Other days
100 YEARS AGO Jan. 6, 1918
FAYETTEVILLE — Seventy-two home demonstration agents and members of the supervisory forces of the Agricultural Extension Division of the University of Arkansas are attending the annual five weeks’ meeting of home demonstration agents which started this week. The purpose of the convention is to make plans for the work of the ensuing year and especially to aid the United States in its food economy program.
50 YEARS AGO
Jan. 6, 1968
City employees will be paid differently in 1968 and some may receive longer vacations, City Manager Clifford W. O’Key said Friday. Effective January 19, they will be paid every other Friday, which will mean that they will receive 26 checks a year, O’Key said. Now, they are paid on the fifth and twentieth days of each month and receive 24 checks a year. O’Key said that under the existing policy that at times employees had to wait three weeks for pay checks and that sometimes the fifth and twentieth days fell on weekends. 25 YEARS AGO
Jan. 6, 1993 Badly needed prison space could be obtained cheaply and quickly by converting facilities at recently closed Eaker Air Force Base, prison Director Roger Endell told a legislative subcommittee Tuesday. “There are several parts of the (former) Air Force base we could literally move into as soon as the security fencing was up,” Endell told the Department of Correction Budget Subcommittee.
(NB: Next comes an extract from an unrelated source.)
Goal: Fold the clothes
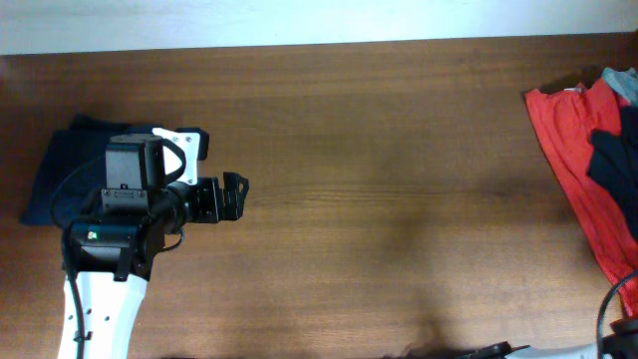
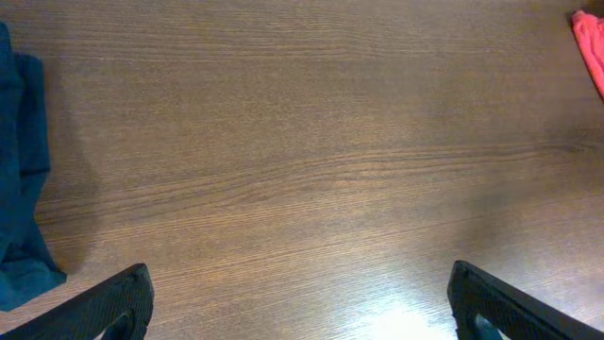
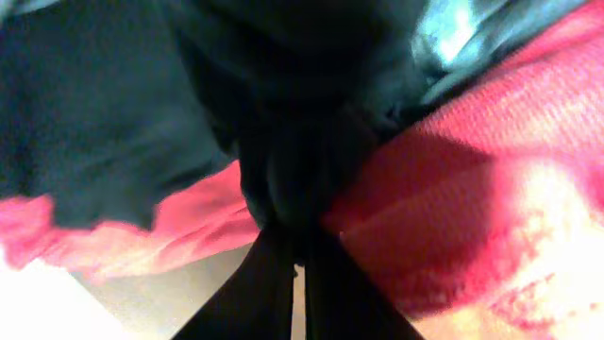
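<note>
A black T-shirt point(image 1: 610, 165) lies bunched on a red garment point(image 1: 576, 130) at the table's right edge. In the right wrist view my right gripper point(image 3: 297, 255) is shut, its fingertips pinching a bunched fold of the black T-shirt point(image 3: 283, 123), with the red garment point(image 3: 491, 142) beneath it. No logo shows. My left gripper point(image 1: 234, 196) is open and empty above bare wood at the left; its fingers point(image 2: 300, 283) are spread wide. A folded navy garment point(image 1: 50, 170) lies behind the left arm and also shows in the left wrist view point(image 2: 19, 189).
The brown wooden table point(image 1: 399, 199) spans the view between the two piles. A corner of the red garment point(image 2: 590, 42) shows at the far right of the left wrist view. Only part of the right arm point(image 1: 598, 349) shows at the bottom right overhead.
</note>
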`<state>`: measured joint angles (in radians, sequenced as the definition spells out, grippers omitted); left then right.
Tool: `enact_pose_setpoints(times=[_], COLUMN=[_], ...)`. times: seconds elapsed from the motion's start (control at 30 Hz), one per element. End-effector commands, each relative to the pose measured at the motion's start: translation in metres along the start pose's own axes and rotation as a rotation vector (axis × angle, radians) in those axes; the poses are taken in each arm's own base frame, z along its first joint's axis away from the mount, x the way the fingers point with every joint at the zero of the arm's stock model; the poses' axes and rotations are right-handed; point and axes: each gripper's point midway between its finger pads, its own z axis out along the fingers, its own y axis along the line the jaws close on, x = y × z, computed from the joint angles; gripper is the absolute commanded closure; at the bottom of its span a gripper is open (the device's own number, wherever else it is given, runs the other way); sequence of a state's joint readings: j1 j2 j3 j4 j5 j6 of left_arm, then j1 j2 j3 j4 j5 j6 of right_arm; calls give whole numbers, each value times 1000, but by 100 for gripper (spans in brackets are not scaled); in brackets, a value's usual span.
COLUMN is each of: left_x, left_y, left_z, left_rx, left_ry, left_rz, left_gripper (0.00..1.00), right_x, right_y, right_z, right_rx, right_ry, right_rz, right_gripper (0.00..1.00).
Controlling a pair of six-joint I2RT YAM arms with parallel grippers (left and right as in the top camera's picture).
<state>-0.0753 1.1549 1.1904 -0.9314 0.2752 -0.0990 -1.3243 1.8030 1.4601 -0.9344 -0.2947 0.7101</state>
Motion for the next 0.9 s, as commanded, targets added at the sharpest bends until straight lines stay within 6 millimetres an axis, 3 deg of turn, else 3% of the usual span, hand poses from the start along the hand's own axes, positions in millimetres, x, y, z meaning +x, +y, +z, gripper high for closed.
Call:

Endell said space for about 88 inmates would be available in barracks at the Blytheville base, which officially closed Dec. 15, 1992. 10 YEARS AGO
Jan. 6, 2008 When Black Community Developers searches for vacant or abandoned properties in midtown Little Rock to turn into new low-cost homes, Darryl Swinton said he often finds properties with questionable titles that slow down its efforts. Swinton, the nonprofit organization’s housing director, hopes a land bank commission that Little Rock city directors are considering will help speed up the process and create more building opportunities. “We definitely support the land bank ordinance. We feel it would be a good tool for us to develop a lot of blighted properties in the area we serve,” Swinton said.